• Try it: Among the entries that follow, the required portion opens with the line containing "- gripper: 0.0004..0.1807" and closes with the line containing "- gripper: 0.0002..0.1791". Give that portion again exactly, and nothing else.

• Data entries:
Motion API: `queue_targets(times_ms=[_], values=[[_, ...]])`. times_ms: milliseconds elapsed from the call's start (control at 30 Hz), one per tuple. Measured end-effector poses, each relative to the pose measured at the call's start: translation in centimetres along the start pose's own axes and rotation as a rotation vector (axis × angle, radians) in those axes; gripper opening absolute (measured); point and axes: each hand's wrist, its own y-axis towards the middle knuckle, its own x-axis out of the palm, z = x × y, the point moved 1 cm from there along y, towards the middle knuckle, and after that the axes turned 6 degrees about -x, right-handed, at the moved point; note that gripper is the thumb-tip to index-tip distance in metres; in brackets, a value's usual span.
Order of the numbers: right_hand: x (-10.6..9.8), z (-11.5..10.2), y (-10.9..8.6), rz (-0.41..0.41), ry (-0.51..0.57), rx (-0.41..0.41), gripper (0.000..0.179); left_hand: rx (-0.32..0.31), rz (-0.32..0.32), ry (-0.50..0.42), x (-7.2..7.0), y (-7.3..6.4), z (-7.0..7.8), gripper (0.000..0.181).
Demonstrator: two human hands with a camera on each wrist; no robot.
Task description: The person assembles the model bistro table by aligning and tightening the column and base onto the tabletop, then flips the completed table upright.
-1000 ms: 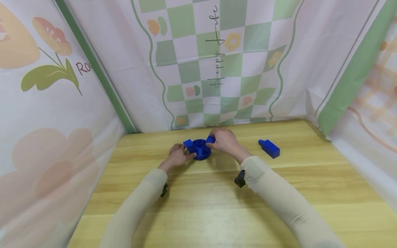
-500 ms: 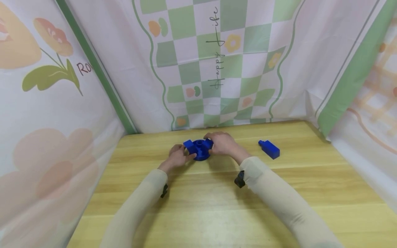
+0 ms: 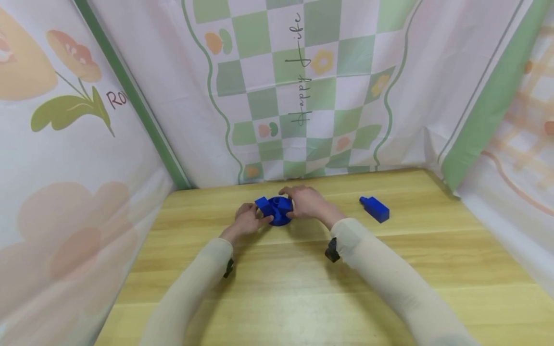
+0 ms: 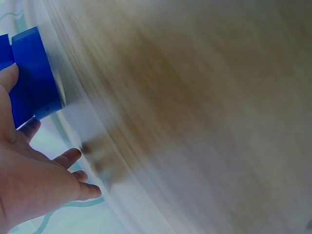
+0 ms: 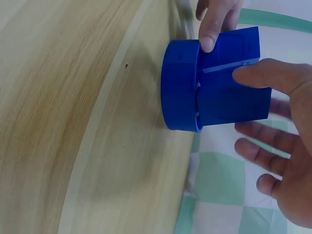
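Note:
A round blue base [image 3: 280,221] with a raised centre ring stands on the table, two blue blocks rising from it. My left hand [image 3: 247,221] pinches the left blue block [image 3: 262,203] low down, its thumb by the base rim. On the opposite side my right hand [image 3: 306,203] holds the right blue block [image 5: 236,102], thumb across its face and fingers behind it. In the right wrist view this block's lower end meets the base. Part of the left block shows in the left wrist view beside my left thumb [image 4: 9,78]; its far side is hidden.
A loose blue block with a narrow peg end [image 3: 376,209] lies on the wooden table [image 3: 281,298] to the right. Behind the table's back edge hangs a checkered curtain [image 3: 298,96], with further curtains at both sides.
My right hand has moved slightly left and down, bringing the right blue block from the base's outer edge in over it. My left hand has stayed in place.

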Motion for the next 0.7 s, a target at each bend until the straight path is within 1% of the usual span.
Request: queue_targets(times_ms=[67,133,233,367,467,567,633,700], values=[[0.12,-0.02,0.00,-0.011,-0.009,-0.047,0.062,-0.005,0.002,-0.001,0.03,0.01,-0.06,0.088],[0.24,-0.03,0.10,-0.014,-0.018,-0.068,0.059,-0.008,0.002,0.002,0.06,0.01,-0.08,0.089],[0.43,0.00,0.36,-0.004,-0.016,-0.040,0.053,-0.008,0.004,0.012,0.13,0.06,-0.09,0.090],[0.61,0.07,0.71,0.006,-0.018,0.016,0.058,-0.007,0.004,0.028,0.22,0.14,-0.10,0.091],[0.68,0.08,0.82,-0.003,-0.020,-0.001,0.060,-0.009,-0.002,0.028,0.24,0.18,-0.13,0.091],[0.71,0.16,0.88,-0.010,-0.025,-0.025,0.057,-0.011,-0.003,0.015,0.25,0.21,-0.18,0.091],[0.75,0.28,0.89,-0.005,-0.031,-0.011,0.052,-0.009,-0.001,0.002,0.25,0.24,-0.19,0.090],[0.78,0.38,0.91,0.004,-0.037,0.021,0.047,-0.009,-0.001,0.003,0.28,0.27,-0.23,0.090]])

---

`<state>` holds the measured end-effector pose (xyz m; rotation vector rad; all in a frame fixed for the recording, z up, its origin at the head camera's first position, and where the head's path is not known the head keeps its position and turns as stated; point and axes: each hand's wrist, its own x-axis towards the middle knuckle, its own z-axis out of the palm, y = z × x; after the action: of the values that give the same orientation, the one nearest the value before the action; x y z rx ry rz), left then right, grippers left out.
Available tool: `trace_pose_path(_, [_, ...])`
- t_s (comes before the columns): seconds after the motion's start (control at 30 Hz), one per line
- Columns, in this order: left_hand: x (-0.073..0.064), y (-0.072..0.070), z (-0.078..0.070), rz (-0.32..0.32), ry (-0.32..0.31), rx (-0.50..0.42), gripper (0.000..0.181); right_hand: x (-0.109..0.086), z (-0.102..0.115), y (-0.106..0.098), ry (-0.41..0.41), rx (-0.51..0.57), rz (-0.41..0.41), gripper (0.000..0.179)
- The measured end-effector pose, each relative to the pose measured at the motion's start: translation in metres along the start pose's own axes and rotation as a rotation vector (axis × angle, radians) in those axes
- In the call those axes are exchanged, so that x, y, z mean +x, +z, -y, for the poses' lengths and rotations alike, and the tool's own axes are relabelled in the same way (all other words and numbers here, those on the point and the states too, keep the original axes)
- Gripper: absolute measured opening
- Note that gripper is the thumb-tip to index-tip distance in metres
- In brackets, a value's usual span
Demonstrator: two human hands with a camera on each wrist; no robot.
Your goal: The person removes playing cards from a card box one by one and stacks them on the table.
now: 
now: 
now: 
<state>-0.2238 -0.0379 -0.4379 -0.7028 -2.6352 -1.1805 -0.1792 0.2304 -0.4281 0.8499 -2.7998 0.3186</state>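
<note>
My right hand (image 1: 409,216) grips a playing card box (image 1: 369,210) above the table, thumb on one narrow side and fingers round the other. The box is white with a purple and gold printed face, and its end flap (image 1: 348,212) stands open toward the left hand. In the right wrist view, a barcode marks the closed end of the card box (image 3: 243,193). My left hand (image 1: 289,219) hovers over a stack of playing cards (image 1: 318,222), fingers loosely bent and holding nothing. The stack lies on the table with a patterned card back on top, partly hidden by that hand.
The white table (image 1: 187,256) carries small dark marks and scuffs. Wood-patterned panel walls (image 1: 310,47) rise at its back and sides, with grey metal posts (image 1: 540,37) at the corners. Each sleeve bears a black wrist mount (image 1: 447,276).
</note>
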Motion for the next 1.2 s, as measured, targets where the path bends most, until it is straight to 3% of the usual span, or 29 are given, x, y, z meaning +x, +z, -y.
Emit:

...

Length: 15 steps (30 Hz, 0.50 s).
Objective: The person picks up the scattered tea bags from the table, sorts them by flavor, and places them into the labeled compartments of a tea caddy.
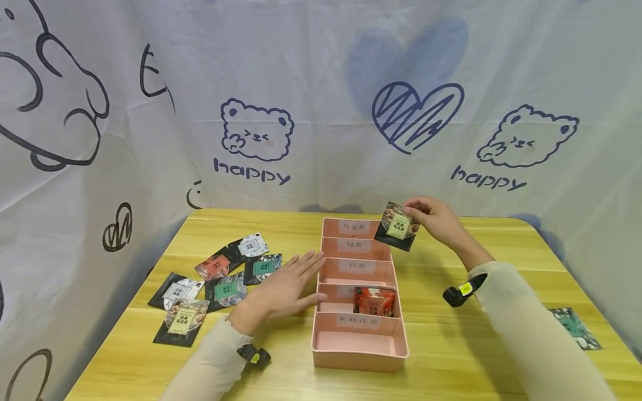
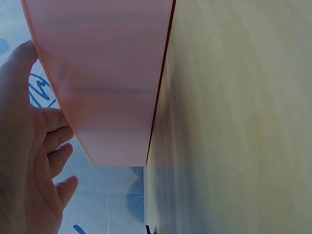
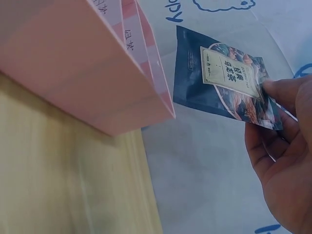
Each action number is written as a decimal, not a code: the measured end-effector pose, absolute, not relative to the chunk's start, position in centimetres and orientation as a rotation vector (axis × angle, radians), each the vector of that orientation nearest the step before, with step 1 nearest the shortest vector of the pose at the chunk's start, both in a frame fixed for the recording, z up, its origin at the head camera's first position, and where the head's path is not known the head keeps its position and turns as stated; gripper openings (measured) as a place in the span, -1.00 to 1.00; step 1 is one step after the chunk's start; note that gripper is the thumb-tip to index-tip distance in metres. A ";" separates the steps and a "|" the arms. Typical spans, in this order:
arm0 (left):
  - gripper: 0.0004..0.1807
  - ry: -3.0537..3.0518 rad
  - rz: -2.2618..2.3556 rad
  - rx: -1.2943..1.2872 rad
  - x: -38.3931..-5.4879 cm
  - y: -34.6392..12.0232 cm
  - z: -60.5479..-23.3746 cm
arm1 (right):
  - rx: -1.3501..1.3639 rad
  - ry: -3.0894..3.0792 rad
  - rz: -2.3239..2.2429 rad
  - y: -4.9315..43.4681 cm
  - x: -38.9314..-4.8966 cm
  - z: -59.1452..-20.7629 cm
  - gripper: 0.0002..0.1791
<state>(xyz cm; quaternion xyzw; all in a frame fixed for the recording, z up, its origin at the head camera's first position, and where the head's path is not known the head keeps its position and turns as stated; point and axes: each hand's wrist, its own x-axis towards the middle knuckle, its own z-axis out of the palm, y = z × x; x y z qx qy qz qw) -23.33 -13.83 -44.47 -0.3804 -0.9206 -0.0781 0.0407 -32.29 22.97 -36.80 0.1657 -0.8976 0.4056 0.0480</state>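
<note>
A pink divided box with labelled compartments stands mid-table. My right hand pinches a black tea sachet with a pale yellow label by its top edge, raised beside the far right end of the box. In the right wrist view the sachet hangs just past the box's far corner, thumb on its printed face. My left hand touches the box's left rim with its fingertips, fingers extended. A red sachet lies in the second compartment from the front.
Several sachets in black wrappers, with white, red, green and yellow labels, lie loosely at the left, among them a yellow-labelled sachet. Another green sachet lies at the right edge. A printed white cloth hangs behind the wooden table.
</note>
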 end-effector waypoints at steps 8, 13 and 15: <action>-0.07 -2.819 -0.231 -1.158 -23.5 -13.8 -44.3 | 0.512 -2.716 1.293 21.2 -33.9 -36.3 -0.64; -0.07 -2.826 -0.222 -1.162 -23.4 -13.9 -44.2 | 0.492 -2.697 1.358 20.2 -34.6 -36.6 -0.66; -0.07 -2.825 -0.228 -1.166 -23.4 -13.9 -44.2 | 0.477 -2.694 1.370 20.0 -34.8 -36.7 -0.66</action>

• Result of the exercise:
  - gripper: 0.0004..0.1807
  - ry: -3.0537..3.0518 rad
  - rz: -2.2618..2.3556 rad
  - rx: -1.2943..1.2872 rad
  - x: -38.3931..-5.4879 cm
  - y: -34.6392..12.0232 cm
  - z: -60.5479..-23.3746 cm
arm1 (right):
  - rx: -1.3501..1.3639 rad
  - ry: -3.0894..3.0792 rad
  - rz: -2.3239..2.2429 rad
  - y: -4.9315..43.4681 cm
  - x: -38.9314..-4.8966 cm
  - z: -59.1452..-20.7629 cm
  - gripper: 0.0002..0.1791

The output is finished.